Via Cryptomundo, we learn that a DNA survey by the Chicago Field Museum reveals that “falcons are more closely related to parrots than to other hunters such as hawks and eagles.” Allegedly.

Say what?

I can accept it as a cosmic joke that the closest living relative of the great and terrible Tyrannosaurus rex is the tasty chicken on my plate (get your revenge on Rex with this delicious-looking recipe for marinated red chile chicken.) But to think that the fierce and independent (and, face it, cute) little kestrels I see around here so often, who so perfectly exemplify Gary Larson’s dictum that “Birds of prey know they’re cool,” are … parrots?
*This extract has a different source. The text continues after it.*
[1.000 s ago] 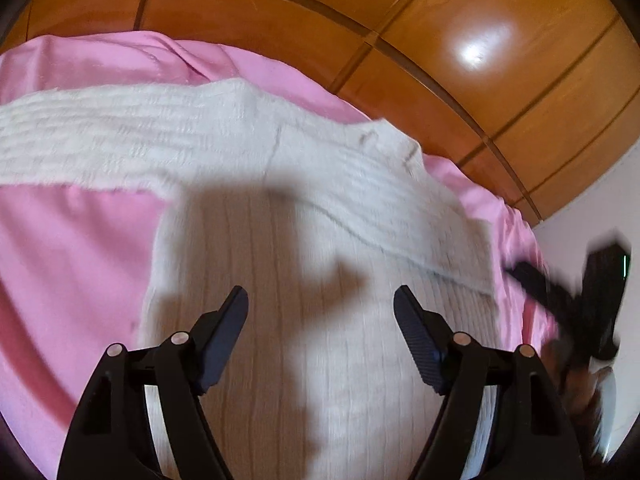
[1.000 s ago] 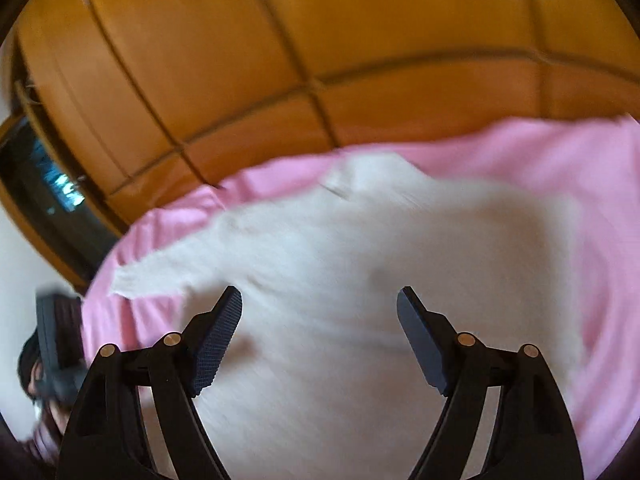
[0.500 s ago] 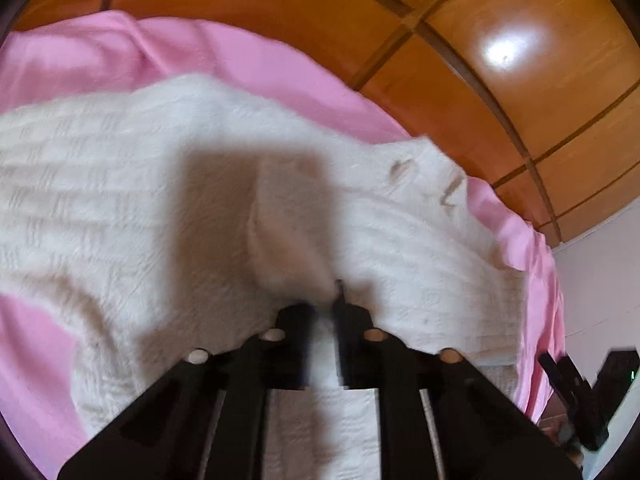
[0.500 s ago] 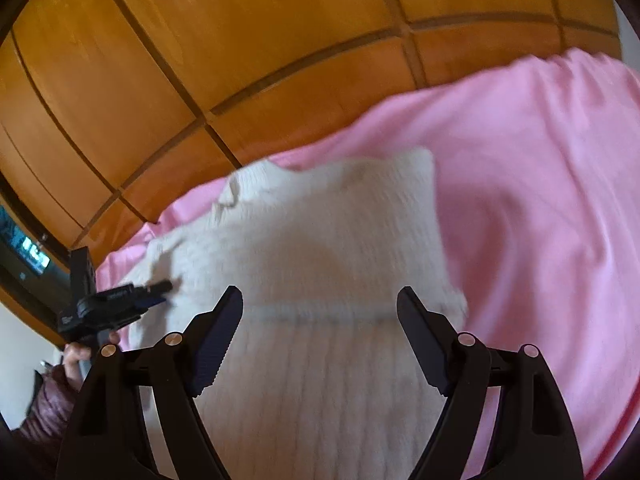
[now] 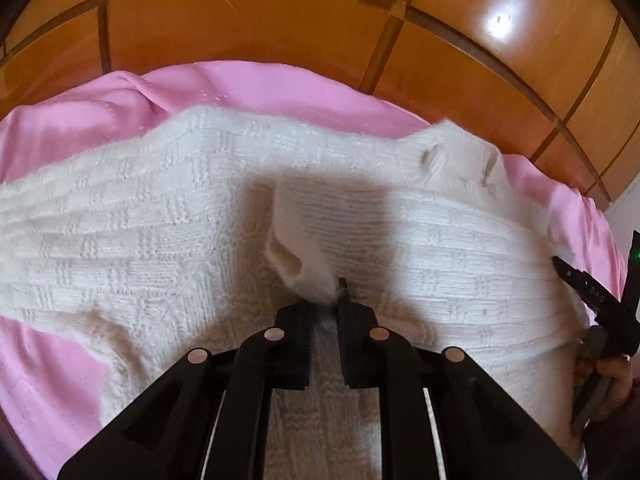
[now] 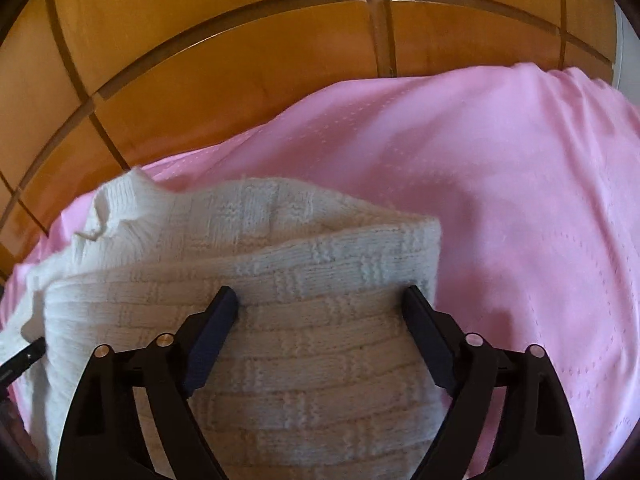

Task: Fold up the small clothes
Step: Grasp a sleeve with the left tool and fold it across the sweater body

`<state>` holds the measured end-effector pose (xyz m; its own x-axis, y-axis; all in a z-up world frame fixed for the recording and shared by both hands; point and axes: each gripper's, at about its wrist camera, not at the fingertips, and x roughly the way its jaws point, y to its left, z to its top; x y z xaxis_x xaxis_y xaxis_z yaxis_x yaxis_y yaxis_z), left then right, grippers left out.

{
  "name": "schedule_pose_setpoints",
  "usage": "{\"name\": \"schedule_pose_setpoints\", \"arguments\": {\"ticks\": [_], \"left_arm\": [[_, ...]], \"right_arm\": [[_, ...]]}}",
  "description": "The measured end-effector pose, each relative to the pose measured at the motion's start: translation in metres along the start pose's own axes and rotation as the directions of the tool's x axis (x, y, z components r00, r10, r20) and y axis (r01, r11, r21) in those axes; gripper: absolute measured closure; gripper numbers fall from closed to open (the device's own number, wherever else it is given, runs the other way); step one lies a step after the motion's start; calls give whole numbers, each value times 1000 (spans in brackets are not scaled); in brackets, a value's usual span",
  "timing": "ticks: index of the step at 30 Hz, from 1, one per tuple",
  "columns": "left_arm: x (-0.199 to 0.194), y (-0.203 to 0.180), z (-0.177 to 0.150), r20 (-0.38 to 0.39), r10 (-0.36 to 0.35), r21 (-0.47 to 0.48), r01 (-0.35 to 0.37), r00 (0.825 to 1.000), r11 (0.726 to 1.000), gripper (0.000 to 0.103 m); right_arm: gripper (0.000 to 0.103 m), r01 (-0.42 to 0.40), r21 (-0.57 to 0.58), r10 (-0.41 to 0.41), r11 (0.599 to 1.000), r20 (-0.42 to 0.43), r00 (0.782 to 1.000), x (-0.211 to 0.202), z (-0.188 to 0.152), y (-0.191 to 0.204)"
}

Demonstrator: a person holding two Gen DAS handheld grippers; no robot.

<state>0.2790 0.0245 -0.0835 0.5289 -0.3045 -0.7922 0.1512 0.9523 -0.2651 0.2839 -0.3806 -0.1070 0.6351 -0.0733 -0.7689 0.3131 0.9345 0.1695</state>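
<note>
- Glossy orange-brown wooden panels [image 5: 248, 36], split by darker grooved strips, are curving across the background well beyond both pairs of fingers.
- A smooth pink sheet [image 6: 500, 184], faintly dotted with a stitched pattern, is covering the surface under everything; it is stretching away ahead of the right fingers and off to their right, and showing in bare patches to the left of the left fingers.
- A cream knitted sweater [image 5: 132, 236], thick and soft with a basket-weave block texture, is lying on the sheet directly beneath and ahead of both pairs of fingers. A ribbed edge with small loose loops is sitting far ahead and to the right of the left fingers.
- In the right wrist view a folded layer of the sweater is forming a rounded corner just ahead of the right fingers.
- The right gripper [image 6: 320, 300] is hovering with its fingers spread wide, having just opened further; their tips are touching or almost touching the knit, with the sweater spanning the gap but not pinched.
- The left gripper [image 5: 325, 308] is pinching a small raised fold of the knit, its fingers nearly together; the fold is standing up as a soft rounded flap just ahead of the tips.
</note>
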Motion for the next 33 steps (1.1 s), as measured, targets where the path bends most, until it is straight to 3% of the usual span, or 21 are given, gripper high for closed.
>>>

One way or another, that’s what they say here: Field Museum’s genetic study rewrites family tree on birds.”

Read + weep.

And in better news…

Saturday, June 28th, 2008

… behold the Espresso Book Machine!

(Well, not literally: there’s no picture.)

Friends, I give you the future of publishing, dead-tree edition. Not necessarily this implementation; but here’s where it’s going.

By odd synchronicity I was discussing bind-on-demand, book-on-demand technology last night with some ASFS friends, in the hospital room where we visited one of our number who’s recovering (nicely, thank you) from knee-replacement surgery. Okay: I was ranting about it; it’s one of my hot buttons. I’m sure this comes as just a huge surprise to you.

I’m not sure why there’s still such resistance to reading on handheld devices, although one of the many great things about the Kindle is that it’s bringing a lot of readers around to e-reading.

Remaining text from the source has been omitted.